Nickel Boys (RaMell Ross)
Un altro titolo che potrebbe particolarmentre risuonare nella mente e nei cuori dell’Academy più progressista è senza dubbio Nickel Boys di RaMell Ross, cineasta qui al suo primo, efficace tentativo di dirigere un lungometraggio di finzione. Tratto dal romanzo omonimo di Colson Whitehead, Nickel Boys è il racconto agghiacciante e straziante degli orrori (veramente accaduti) ad alcuni ragazzi afroamericani di un riformatorio statunitense razzista e bigotto. Un titolo che, al netto della prima amministrazione Trump, potrebbe per l’appunto riflettere la corsa all’Oscar che nel 2017 fu di Moonlight di Barry Jenkins.

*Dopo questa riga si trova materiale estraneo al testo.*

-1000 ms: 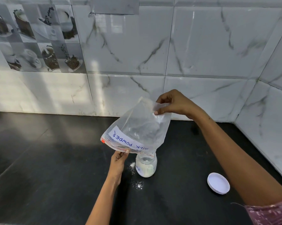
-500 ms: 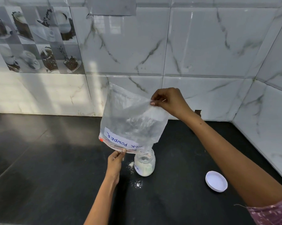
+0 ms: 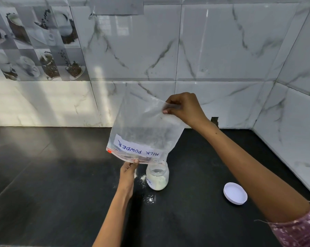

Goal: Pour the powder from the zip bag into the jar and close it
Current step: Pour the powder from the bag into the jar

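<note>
A clear zip bag (image 3: 143, 125) labelled "MILK POWDER" hangs upside down, its zip edge just over the mouth of a small glass jar (image 3: 157, 178). The jar stands on the black counter (image 3: 61, 175), partly filled with white powder. My right hand (image 3: 184, 108) pinches the bag's raised bottom corner. My left hand (image 3: 128, 169) pinches the zip edge beside the jar. The bag looks almost empty, with powder dust clinging inside. A white lid (image 3: 235, 193) lies flat on the counter to the right of the jar.
Spilled powder (image 3: 149, 199) dots the counter left of and in front of the jar. Marble-tiled walls (image 3: 222, 50) close the back and the right side, forming a corner. Dark counter stretches to the left.
My right hand has lifted the bag's bottom higher, so the bag hangs more upright and flatter over the jar. My left hand stays at the zip edge.
</note>
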Motion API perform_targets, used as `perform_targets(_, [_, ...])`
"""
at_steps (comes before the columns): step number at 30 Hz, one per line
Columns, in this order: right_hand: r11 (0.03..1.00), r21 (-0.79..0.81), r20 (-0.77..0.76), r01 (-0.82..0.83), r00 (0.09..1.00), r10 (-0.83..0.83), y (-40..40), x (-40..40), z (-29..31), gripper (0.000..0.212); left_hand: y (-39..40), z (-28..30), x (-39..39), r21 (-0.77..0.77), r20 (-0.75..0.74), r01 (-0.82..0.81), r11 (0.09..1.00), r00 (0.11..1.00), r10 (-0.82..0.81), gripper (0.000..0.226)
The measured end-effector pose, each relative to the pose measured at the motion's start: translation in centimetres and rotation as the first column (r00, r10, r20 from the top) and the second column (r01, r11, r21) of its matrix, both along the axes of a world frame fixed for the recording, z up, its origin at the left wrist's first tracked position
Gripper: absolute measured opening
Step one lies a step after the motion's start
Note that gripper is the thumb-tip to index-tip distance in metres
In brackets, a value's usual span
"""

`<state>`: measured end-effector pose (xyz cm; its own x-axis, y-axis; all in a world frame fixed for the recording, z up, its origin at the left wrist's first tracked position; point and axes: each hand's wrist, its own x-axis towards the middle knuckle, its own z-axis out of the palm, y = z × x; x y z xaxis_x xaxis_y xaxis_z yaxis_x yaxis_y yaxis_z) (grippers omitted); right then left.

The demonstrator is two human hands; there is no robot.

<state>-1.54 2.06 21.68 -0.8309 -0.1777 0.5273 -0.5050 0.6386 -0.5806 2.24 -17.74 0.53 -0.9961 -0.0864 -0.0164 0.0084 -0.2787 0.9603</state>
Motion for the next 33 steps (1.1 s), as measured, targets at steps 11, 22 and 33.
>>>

Elwood Curtis, giovane ragazzo afroamericano, viene iscritto alla rigida Nickel Academy dopo essere stato falsamente accusato di un crimine. Qui incontra un ragazzo di nome Turner e i due stringono una stretta amicizia mentre cercano di sopravvivere agli orrori della scuola e ai suoi amministratori corrotti.
Sing Sing (Greg Kwedar)
Al Toronto International Film Festival del 2023 fu particolarmente apprezzato ad applaudito da pubblico e critica, ma nel corso di quest’anno non ha di certo fatto sfracelli al box-office americano, anzi. Distribuito in Usa da A24, Sing Sing è il commovente racconto di alcuni detenuti del celebre carcere di massima sicurezza che cercano e trovano rifugio e redenzione nell’arte teatrale del palcoscenico.
Con protagonista un sempre più lanciato Colman Domingo attorniato da un cast di veri ex-detenuti (tra cui un Clarence Maclin che sembra ben posizionato per una nomination in supporting), Sing Sing di Greg Kwedar è l’altro titolo da tenere d’occhio e che potrebbe fare lo sgambetto ad altri contender ben più blasonati. Un po’ come accadde a CODA – I segni del cuore nel corso del 2022 ai “danni” di Jane Campion, Kenneth Branagh e Steven Spielberg.
Wicked (John M. Chu)
E dulcis in fundo, non può mancare quello che a tutti gli effetti potrebbe diventare da qui a qualche settimana uno degli incassi più portentosi dell’anno, almeno nelle sale statunitensi. Stiamo parlando di Wicked, adattamento cinematografico dell’omonimo musical di Broadway qui diretto da John M. Chu e con protagoniste Cynthia Erivo e Ariana Grande.
Vero e proprio prequel de Il Mago di Oz (il musical a sua volta è adattamento libero del romanzo omonimo di Gregory Maguire), Wicked è un racconto fantasy sulla tollerenza e il bigottismo, che potrebbe risuonare ancora una volta alle orecchie dei membri dell’Academy. Nel musical, il mondo di Oz è osservato da un punto di vista inedito, in cui quella che dovrebbe essere stata la vera eroina della vicenda viene erroneamente scelta per vestire i panni della strega malvagia, ma in realtà si rivela essere una combattente per la libertà che si oppone al grande mago per proteggere la propria patria in pericolo.